Medizinhistorischer
Rückblick III
Der erste brauchbare Versuch einer Blasenspiegelung von Ph. Bozzini bestand im Jahr 1806 darin, das Licht einer Kerze mittels Reflex-Spiegel in die Blase zu bringen. 1865 gelang es A.J. Desormeaux erstmals, mit seinem 1853 vorgestellten, auf Bozzini aufbauenden Endoscope unter Sicht einen Tumor der Harnröhre zu operieren. Mitte des 19.Jh. forschten viele Fachdisziplinen an der Möglichkeit, Organe zu spiegeln. Die Begründung der modernen Urologie geht nicht zuletzt auf Max Nitze zurück, der 1877 sein erstes Zystoskop vorstellte, das 1879 erstmals am lebenden Patienten eingesetzt wurde. Die entscheidende Neuerung bestand darin, dass sich die Lichtquelle, ein glühender Platindraht, an der Spitze des Instruments und somit in der Blase befand. Die Entwicklung der Glühlampe durch Th.Edison verhalf der Zystoskopie zum wahren Durchbruch. 1886 konnte ein Instrument gebaut werden, das mittels eines Mikrobirnchens die gefahrlose Spiegelung der Blase ohne Schmerzen oder Verbrennungen erlaubte.

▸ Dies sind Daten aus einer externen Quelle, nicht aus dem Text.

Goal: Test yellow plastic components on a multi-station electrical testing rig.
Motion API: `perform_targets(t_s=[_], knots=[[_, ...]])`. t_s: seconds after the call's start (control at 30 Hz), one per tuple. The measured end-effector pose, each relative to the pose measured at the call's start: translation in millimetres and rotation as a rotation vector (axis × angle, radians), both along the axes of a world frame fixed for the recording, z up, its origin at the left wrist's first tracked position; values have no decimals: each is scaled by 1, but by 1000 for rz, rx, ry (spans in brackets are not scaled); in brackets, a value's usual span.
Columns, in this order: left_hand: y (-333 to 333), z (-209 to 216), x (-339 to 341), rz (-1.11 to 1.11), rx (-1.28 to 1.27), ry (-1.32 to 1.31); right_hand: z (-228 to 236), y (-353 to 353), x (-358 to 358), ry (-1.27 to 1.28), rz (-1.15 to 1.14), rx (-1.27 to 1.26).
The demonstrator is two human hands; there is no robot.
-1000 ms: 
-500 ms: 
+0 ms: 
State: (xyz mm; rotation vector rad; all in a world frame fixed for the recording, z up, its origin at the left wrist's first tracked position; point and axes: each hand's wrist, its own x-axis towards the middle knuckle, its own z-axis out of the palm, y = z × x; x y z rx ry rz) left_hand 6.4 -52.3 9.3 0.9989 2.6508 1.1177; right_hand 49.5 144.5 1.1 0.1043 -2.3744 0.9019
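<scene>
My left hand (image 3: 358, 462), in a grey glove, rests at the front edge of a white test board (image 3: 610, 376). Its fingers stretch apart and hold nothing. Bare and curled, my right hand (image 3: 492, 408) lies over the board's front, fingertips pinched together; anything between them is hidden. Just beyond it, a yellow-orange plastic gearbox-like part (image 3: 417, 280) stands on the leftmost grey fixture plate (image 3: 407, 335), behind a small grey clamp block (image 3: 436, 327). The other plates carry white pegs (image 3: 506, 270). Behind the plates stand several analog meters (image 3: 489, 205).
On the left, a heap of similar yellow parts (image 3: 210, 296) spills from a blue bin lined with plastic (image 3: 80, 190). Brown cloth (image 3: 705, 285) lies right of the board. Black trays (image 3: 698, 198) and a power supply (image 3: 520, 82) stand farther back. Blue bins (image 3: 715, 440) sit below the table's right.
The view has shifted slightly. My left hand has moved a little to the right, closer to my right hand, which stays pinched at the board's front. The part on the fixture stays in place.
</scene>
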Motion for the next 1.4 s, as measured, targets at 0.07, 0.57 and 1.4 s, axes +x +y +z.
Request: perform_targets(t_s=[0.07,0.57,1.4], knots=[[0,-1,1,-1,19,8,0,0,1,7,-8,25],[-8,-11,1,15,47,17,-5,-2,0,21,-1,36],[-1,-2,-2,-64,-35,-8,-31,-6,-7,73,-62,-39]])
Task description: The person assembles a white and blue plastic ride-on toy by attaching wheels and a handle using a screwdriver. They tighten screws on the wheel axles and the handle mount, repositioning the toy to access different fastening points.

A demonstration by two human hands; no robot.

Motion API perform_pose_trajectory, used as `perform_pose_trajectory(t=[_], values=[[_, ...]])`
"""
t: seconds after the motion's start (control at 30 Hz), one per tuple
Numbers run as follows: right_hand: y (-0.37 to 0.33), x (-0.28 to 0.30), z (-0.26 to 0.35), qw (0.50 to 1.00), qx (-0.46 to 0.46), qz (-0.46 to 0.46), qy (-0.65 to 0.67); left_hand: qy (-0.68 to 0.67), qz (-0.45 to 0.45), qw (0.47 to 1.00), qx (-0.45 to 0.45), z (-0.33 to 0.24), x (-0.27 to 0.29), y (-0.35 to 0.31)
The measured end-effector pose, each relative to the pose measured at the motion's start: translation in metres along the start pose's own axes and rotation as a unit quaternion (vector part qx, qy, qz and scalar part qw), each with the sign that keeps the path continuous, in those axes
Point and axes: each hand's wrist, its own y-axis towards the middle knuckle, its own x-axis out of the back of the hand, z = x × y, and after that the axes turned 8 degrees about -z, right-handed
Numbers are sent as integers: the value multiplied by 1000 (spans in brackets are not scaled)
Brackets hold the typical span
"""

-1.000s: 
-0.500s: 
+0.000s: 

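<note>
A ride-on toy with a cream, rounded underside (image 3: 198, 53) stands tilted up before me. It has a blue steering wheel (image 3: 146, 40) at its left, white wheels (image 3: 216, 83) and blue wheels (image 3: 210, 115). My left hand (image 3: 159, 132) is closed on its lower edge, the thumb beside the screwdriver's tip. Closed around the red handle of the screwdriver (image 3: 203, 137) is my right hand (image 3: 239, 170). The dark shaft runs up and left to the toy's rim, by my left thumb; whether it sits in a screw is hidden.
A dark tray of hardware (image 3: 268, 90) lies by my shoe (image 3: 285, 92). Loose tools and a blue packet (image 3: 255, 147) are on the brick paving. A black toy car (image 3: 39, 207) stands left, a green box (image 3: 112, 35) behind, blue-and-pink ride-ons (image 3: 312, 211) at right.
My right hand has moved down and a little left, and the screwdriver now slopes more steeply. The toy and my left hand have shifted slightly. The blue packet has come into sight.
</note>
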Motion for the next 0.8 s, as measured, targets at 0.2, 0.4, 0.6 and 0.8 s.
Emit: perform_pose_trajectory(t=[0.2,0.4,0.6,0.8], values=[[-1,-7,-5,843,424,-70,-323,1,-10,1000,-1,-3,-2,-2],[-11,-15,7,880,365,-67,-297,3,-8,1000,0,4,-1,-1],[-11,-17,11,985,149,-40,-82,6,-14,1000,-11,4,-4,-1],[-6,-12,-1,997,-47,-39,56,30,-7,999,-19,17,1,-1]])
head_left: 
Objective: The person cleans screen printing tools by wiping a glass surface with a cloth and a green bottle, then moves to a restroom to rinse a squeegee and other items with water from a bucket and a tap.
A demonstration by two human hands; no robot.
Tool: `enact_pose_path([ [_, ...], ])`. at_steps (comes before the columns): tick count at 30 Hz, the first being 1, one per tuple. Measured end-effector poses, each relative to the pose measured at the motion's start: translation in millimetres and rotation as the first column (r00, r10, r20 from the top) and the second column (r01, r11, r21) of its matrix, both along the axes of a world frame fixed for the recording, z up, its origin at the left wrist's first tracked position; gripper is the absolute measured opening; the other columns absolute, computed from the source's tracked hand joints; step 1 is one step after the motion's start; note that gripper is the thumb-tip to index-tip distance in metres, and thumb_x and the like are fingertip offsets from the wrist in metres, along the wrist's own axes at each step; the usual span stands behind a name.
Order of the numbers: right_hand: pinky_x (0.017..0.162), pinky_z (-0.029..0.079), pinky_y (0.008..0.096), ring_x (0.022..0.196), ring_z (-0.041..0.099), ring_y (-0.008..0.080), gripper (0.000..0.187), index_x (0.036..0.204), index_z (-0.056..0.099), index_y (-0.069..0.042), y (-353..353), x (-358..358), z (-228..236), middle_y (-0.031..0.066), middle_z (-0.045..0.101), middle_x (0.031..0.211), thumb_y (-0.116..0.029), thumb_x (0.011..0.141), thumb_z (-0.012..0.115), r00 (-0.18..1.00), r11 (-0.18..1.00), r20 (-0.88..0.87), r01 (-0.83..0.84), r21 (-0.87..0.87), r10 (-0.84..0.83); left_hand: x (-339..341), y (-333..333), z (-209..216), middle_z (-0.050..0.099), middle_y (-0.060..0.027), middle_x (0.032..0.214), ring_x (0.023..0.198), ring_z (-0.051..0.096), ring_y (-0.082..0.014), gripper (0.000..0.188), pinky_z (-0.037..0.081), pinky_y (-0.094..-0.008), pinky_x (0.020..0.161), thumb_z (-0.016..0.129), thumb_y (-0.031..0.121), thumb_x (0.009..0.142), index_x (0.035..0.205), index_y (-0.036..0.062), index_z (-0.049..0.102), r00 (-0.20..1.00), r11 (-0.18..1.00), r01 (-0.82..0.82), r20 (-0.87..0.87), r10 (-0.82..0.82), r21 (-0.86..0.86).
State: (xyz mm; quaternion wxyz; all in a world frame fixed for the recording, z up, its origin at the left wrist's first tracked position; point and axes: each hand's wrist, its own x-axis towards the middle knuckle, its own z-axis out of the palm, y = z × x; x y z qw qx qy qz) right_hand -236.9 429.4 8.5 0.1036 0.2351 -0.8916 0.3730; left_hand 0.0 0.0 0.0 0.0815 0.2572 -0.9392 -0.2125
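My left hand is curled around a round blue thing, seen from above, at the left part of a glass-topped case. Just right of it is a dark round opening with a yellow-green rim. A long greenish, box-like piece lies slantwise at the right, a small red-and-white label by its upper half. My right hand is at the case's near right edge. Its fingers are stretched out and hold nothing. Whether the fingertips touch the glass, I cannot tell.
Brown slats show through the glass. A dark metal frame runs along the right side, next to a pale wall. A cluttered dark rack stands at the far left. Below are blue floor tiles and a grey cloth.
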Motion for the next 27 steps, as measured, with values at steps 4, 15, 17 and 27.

1874 führte E.Bottini mit der galvanokaustischen Diurese, einem elektrisch erhitzten Platinplättchen, vorerst noch ohne Sicht, den ersten koagulierenden Schnitt in der Prostata durch. Erst um 1920 ermöglichten A. Freudenberg und Goldschmidt durch den Einbau von Optiken das Operieren und Blutstillen unter Sicht. Das erste vollwertige Sicht-Elektro-Resektoskop wurde dann 1927 von A.Stern entwickelt. Dennoch benötigte das Verfahren noch Jahrzehnte an technischem Fortschritt, um sich als heutiges Standard-Verfahren durchzusetzen.